Johann, gardien au Kunsthistorisches Museum de Vienne attendant que les heures passent derrière le cordon de sécurité, rencontre Anne, Canadienne un peu perdue dans la capitale autrichienne venue pour visiter une cousine malade. De leurs errances et tentatives de compréhension du monde par l’art naît une amitié étrange et un film sensible parfois handicapé par une vision d’auteur un peu cloisonnée.
Enfermés au dehors et en dedans
Jem Cohen, réalisateur new-yorkais reconnu outre-Atlantique pour ses installations muséales, met en scène les paysages urbains depuis plus de trente ans en marge des productions classiques en studios. Son travail, en général relayé par la BBC ou Arte, sort, pour la première fois en France, sur grand écran. Chez Cohen, la marginalité n’est ni un mode de vie ni une pose artistique : elle est une autre naissance au monde, une intégration difficile à la sociabilité, à l’intimité et aux espaces. Dans Museum Hours, Anne est étrangère à l’urbanité viennoise, Johann s’y est habitué sans s’y être intégré. Elle débarque à Vienne pour rendre visite à une cousine malade ; lui a vaguement participé aux nouvelles vagues musicales des années 1990. Il est coincé derrière un fil et s’attarde de temps à autres devant les Brueghel et les Cranach ; elle ne parvient pas à faire sienne la ville.
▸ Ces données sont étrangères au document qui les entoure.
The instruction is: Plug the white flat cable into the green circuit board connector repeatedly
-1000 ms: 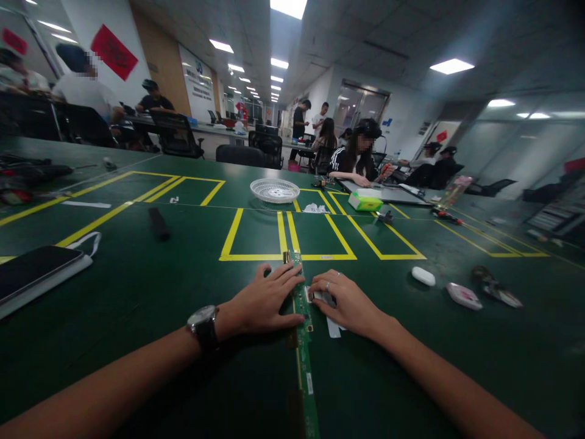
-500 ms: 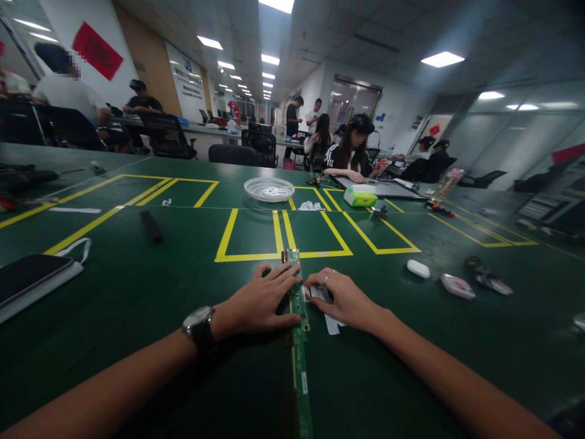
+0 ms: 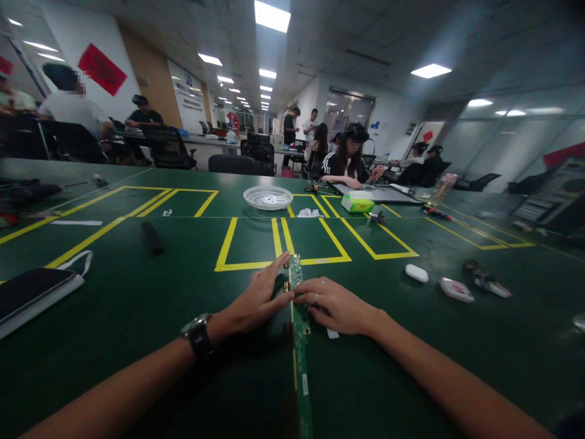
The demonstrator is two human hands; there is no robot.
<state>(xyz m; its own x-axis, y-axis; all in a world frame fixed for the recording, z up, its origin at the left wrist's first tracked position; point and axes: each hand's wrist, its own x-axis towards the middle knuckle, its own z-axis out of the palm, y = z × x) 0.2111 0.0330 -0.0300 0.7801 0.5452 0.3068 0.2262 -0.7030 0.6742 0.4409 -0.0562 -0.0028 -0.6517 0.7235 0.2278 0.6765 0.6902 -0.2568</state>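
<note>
A long, narrow green circuit board [image 3: 300, 360] runs away from me down the middle of the table. Along its left edge lies my left hand [image 3: 258, 299], wearing a watch, its fingers stretched forward and its thumb spread toward the board. From the other side, my right hand [image 3: 340, 305] reaches over the board with fingers extended across its surface; the thumb sits lower, near the right edge. Both hands are open. A bit of white ribbon-like strip [image 3: 333, 333] shows below my right hand, which covers the rest. Copper-coloured tabs [image 3: 286, 286] stick out at the board's left edge.
Yellow tape [image 3: 242, 266] marks rectangles on the green table. Farther back are a white basket [image 3: 268, 197] and a tissue pack [image 3: 358, 203]. A white case [image 3: 416, 273] lies right, a phone-like device [image 3: 39, 286] left. A person [image 3: 350, 158] sits across the table.
My right hand has moved left from the white strip onto the board. My left hand has slid off the board's top to its left edge. The view has tilted slightly upward.
</note>
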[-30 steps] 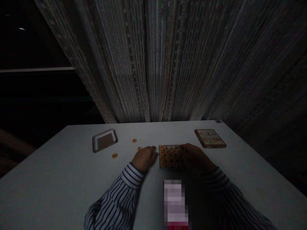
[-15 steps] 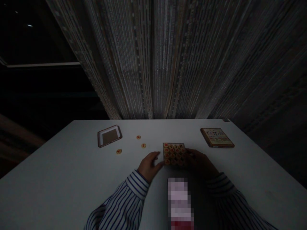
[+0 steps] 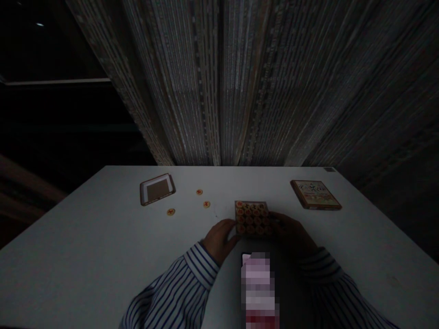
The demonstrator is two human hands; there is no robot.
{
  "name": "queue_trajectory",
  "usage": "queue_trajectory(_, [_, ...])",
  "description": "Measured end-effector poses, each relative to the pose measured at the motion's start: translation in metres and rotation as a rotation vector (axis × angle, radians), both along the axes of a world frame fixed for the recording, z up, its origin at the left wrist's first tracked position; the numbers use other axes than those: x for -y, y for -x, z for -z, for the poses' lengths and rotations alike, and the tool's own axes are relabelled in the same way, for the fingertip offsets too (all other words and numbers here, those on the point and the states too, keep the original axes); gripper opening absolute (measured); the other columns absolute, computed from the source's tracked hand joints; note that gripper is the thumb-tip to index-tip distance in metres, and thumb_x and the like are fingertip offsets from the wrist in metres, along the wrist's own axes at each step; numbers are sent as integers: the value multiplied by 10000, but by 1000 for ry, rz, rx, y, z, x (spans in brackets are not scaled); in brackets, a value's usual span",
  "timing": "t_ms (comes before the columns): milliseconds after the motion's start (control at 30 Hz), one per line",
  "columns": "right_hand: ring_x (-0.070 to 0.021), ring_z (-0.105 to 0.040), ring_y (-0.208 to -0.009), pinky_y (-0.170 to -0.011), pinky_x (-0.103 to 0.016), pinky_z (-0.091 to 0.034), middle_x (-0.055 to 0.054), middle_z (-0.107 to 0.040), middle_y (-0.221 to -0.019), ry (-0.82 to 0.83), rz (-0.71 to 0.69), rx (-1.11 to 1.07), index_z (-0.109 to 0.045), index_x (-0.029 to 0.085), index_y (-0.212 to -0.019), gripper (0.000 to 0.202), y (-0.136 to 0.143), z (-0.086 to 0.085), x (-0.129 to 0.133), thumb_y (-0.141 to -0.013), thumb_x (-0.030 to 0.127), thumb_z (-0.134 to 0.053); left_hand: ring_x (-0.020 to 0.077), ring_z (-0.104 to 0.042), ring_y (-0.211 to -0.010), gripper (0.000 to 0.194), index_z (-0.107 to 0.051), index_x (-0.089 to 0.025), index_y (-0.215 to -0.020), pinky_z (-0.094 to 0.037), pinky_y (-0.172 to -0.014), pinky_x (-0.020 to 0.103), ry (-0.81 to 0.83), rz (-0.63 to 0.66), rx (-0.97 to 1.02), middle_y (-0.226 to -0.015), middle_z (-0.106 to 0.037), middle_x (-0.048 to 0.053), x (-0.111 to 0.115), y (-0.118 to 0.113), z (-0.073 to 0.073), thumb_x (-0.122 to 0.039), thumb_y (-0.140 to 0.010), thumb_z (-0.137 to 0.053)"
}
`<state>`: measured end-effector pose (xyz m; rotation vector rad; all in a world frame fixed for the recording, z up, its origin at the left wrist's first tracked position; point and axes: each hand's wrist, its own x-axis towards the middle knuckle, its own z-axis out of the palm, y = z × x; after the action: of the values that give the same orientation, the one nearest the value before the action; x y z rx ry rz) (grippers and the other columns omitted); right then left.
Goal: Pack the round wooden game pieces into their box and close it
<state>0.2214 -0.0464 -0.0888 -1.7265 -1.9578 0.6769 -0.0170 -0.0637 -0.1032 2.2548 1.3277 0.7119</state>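
Note:
A clear box (image 3: 252,218) filled with rows of round wooden game pieces with red and dark characters sits near the middle of the white table. My left hand (image 3: 221,237) grips its left side, fingertips at the edge and thumb near the lower corner. On the right side, my right hand (image 3: 291,230) holds the box too, its fingers dim in shadow. Three loose round pieces lie to the left of the box: one nearer (image 3: 170,212), one in the middle (image 3: 206,204) and one farther back (image 3: 199,192).
An open box lid or tray (image 3: 157,189) lies at the back left of the table (image 3: 85,237). A flat printed box (image 3: 317,195) rests at the back right. In front of my hands is a pixelated phone-like object (image 3: 259,288). A curtain hangs behind.
My left hand has moved slightly right and now touches the left side of the box. The view has shifted a little.

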Motion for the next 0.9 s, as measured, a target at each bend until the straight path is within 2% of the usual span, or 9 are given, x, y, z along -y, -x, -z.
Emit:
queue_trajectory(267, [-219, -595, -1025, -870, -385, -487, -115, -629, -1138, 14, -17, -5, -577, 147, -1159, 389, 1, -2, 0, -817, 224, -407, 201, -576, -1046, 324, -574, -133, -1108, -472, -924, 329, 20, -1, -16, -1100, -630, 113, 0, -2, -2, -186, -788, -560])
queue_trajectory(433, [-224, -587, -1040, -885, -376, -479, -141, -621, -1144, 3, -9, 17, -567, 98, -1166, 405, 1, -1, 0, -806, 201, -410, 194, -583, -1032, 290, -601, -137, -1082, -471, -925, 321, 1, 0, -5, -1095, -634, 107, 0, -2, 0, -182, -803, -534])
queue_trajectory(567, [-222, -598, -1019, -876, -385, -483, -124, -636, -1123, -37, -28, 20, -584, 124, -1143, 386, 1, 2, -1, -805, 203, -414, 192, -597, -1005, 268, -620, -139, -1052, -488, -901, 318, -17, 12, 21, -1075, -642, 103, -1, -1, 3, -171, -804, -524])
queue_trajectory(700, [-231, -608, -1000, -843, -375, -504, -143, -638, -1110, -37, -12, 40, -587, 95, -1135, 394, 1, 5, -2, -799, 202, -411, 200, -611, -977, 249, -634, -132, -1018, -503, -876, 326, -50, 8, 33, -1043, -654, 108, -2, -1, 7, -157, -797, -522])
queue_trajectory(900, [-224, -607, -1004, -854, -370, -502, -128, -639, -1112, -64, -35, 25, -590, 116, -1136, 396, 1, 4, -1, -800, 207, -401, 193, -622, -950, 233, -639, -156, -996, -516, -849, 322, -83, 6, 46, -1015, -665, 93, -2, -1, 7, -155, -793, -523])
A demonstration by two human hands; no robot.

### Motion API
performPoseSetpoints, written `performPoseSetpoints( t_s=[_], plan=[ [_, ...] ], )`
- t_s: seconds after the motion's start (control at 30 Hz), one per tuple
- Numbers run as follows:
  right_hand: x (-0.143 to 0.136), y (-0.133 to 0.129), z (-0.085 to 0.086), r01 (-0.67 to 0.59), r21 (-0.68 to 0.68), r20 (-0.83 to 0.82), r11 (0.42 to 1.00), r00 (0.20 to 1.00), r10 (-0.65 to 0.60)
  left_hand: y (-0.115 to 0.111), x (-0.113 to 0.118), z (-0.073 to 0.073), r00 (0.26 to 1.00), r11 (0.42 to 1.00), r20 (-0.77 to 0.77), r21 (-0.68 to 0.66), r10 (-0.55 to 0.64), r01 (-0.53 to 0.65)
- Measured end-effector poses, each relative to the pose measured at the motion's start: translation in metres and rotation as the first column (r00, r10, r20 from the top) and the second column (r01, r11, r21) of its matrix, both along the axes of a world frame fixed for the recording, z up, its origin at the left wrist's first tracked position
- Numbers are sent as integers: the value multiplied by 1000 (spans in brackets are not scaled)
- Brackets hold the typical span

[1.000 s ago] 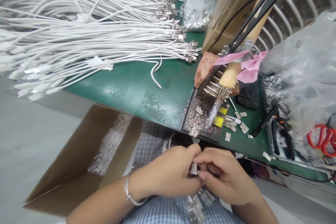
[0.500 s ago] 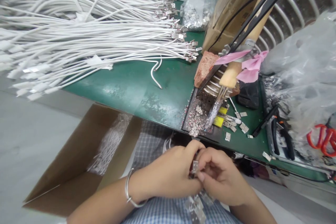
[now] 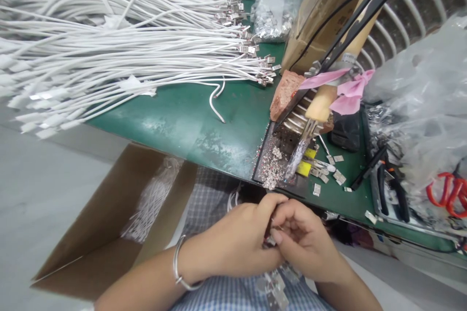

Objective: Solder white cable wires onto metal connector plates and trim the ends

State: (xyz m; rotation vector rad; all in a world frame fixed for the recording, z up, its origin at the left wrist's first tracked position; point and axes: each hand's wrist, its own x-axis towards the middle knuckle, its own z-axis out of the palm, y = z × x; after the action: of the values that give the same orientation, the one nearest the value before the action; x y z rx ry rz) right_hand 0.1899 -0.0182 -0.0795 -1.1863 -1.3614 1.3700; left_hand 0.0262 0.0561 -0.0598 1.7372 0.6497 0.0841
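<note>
My left hand point(image 3: 237, 240) is closed in front of my lap, its fingers curled around white USB cables that are mostly hidden. Several bare metal USB plugs point(image 3: 275, 291) dangle below it against the checked cloth. Between the hands shows another small metal plug point(image 3: 269, 242), with fine wire ends near it. My right hand point(image 3: 306, 243) meets the left, thumb and forefinger pinched at this plug; the fingertips partly cover it.
Bundled white cables point(image 3: 164, 53) lie on the green table point(image 3: 175, 121). A soldering iron point(image 3: 319, 107) with a pink ribbon stands over a black plate point(image 3: 264, 170) with solder crumbs. Loose plugs point(image 3: 339, 177), pliers point(image 3: 396, 189), red scissors point(image 3: 448, 194) lie right. An open carton point(image 3: 98, 223) stands left.
The plug between my hands has tilted and sunk lower behind the fingers. My right thumb and forefinger have shifted slightly left over it.
</note>
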Motion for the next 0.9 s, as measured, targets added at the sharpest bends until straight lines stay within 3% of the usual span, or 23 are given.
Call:
performPoseSetpoints(
  t_s=[0.1, 0.2, 0.3, 0.5, 0.6, 0.73, 0.9],
  plan=[
    [1, -1, 1, 52, 113, 5, 992, 999, -53, 1, -1, 3, 999, 999, -6, -32, 39, -39],
    [5, -1, 1, 73, 228, 115, 971, 988, -101, 2, -3, 6, 997, 996, -1, -39, 75, -75],
    [8, 0, 2, 115, 325, 172, 939, 969, -178, 4, -6, 7, 998, 998, 11, -30, 56, -55],
    [5, 1, 5, 179, 460, 161, 869, 946, -280, 11, -14, 8, 987, 997, 161, 66, 28, -39],
    [3, -1, 4, 200, 483, 152, 852, 940, -307, 13, -17, 8, 985, 997, 175, 76, 3, -17],
    [5, -2, 3, 193, 499, 162, 845, 937, -310, 12, -17, 6, 978, 998, 203, 21, 57, -62],
    [12, 0, 2, 114, 444, 208, 889, 952, -226, 9, -17, 4, 956, 991, 262, -53, 134, -124]
  ],
)
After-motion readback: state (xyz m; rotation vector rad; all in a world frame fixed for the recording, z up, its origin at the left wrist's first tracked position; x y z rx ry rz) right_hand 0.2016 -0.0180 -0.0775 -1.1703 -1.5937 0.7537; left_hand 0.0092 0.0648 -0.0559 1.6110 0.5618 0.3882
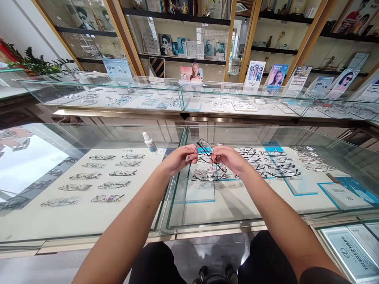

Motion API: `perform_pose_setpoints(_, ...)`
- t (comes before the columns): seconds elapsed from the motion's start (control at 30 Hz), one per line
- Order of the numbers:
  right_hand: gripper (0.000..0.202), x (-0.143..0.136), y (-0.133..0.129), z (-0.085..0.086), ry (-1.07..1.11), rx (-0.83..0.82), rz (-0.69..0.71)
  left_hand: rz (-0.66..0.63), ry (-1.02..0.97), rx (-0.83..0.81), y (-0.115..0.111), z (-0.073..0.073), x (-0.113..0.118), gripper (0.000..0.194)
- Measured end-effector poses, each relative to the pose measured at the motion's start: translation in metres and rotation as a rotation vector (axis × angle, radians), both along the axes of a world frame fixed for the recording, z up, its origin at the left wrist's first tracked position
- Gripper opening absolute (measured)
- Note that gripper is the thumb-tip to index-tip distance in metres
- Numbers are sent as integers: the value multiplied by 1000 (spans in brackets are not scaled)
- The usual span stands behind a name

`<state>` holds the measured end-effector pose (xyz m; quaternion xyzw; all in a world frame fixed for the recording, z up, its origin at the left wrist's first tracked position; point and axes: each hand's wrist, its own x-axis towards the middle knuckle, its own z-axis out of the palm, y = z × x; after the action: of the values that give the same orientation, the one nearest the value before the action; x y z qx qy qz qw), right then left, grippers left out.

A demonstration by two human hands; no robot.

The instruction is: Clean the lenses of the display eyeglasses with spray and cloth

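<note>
My left hand (182, 158) and my right hand (230, 158) are raised above the glass counter, close to each other. Between them is a pair of dark-framed eyeglasses (204, 149), tilted diagonally. The left fingertips pinch it near its upper left end. My right thumb and fingers are closed on its other side, partly hiding it. Something small and pale shows at the left fingers, too small to name. Rows of eyeglasses (209, 177) lie in the case below and behind my hands.
A white spray bottle (149, 142) stands left of my hands on the counter (142, 221). More eyeglasses (114, 184) lie in the left case. Farther back runs a second glass showcase (183, 96) with upright advertising cards (254, 77). My legs are below the counter's front edge.
</note>
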<state>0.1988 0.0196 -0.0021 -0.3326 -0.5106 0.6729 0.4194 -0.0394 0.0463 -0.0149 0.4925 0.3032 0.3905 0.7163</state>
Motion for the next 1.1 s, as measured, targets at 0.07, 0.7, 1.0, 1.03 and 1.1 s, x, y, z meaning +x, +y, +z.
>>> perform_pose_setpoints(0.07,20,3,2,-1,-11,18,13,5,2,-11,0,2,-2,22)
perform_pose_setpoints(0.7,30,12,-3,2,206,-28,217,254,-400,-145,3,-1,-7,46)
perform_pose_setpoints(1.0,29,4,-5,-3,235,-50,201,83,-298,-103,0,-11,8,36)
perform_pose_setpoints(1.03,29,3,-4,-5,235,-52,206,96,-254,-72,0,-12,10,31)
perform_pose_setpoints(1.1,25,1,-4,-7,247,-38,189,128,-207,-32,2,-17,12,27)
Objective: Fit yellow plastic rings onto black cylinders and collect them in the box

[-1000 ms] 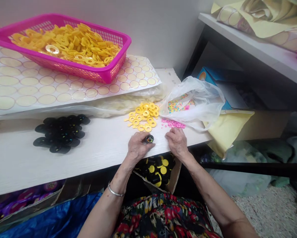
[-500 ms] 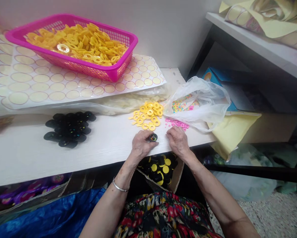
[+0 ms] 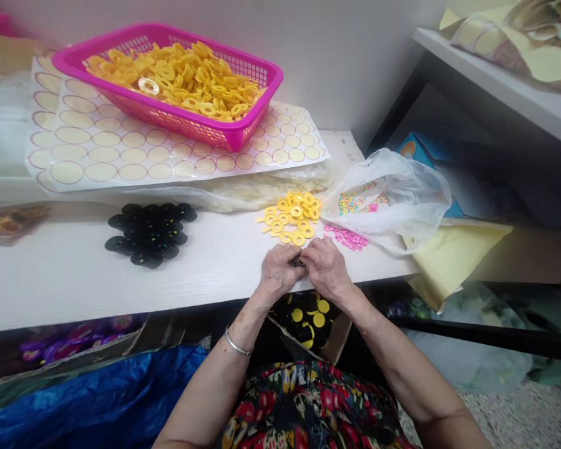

Le film dévoile en filigranes leur prise de conscience par l’amitié du monde extérieur et leur intégration progressive au dehors. Et, dès les premières images, on comprend la singularité du rapport au monde de chacun des protagonistes : ils ne sont ni l’un ni l’autre des spécialistes d’histoire de l’art, ils sont des regardants, des observateurs. La finalité de Jem Cohen est ainsi de les faire exister, d’en faire des sujets de regard et non plus seulement des êtres de passage et de contemplation. En cela, le métrage réussit assez bien la synthèse des mondes intérieurs et extérieurs de ses deux protagonistes. À l’intérieur du musée, le réalisateur se concentre sur la narration de ses observateurs face aux tableaux ; à l’extérieur, il crée un monde semblable, empli de sensations visuelles et sonores d’un espace urbain qui n’est ni décor ni scène. Vienne comme le musée ne sont pas des lieux de visite mais des lieux de compréhension, d’appréhension du monde : Johann et Anne finissent ainsi par tisser une intimité dans un café, dans la chambre d’hôpital de la cousine d’Anne, toujours loin des autres et toujours plus vivante néanmoins.
Les mouvements et les errances, du sujet à l’objet ?
Jem Cohen ne parvient cependant pas à éviter deux écueils qui n’enlèvent pourtant pas au film sa singularité profondément humaine : le premier, fréquent dans la mise en abyme artistique, est le didactisme. Alors que les deux êtres s’arrêtent chaque jour sur un nouveau tableau et tentent d’en retirer une représentation personnelle, Jem Cohen s’attarde parfois sur un gros plan descriptif doublé d’une voix off trop explicative. Les représentations du monde muséal se figent alors, tandis que tout le propos du film est de relier les lieux de passage et les lieux de vie quotidienne, les lieux d’observation et ceux d’ouverture, le regard et le corps en mouvement. Le deuxième écueil est celui de la vision d’auteur qui empêche parfois l’incarnation de l’autre : dans la chambre d’hôpital, c’est Anne qu’il filme seulement, faisant de son personnage une créatrice presque omnisciente, et laissant de fait la malade, absente à l’écran, dans la position d’objet, de tableau mourant qu’Anne regarde comme un être déjà inanimé. C’est sans doute la volonté d’éviter toute narration classique qui entraîne Jem Cohen lui-même à passer, dans ces courts moments, dans le monde de l’observation. Fort heureusement, ces séquences trop écrites sans doute n’effacent pas le sentiment très étrange qui ressort du film : de l’immortalité de la beauté à son intemporalité, la force des tableaux fait écho à la simplicité et à l’humanité d’Anne et Johann, à la profonde intimité qui relie ces deux passagers pour un temps. Fait de fantasmes et maintenu par une envie farouche, presque désespérée, ce lien reste fragile et ne parviendra pas à ouvrir leur cercle social. Jem Cohen reste en cela, malgré quelques approches plus descriptives, un bon capteur du fugace, des surfaces grattées, des envols momentanés de deux âmes qui tentent de renaître.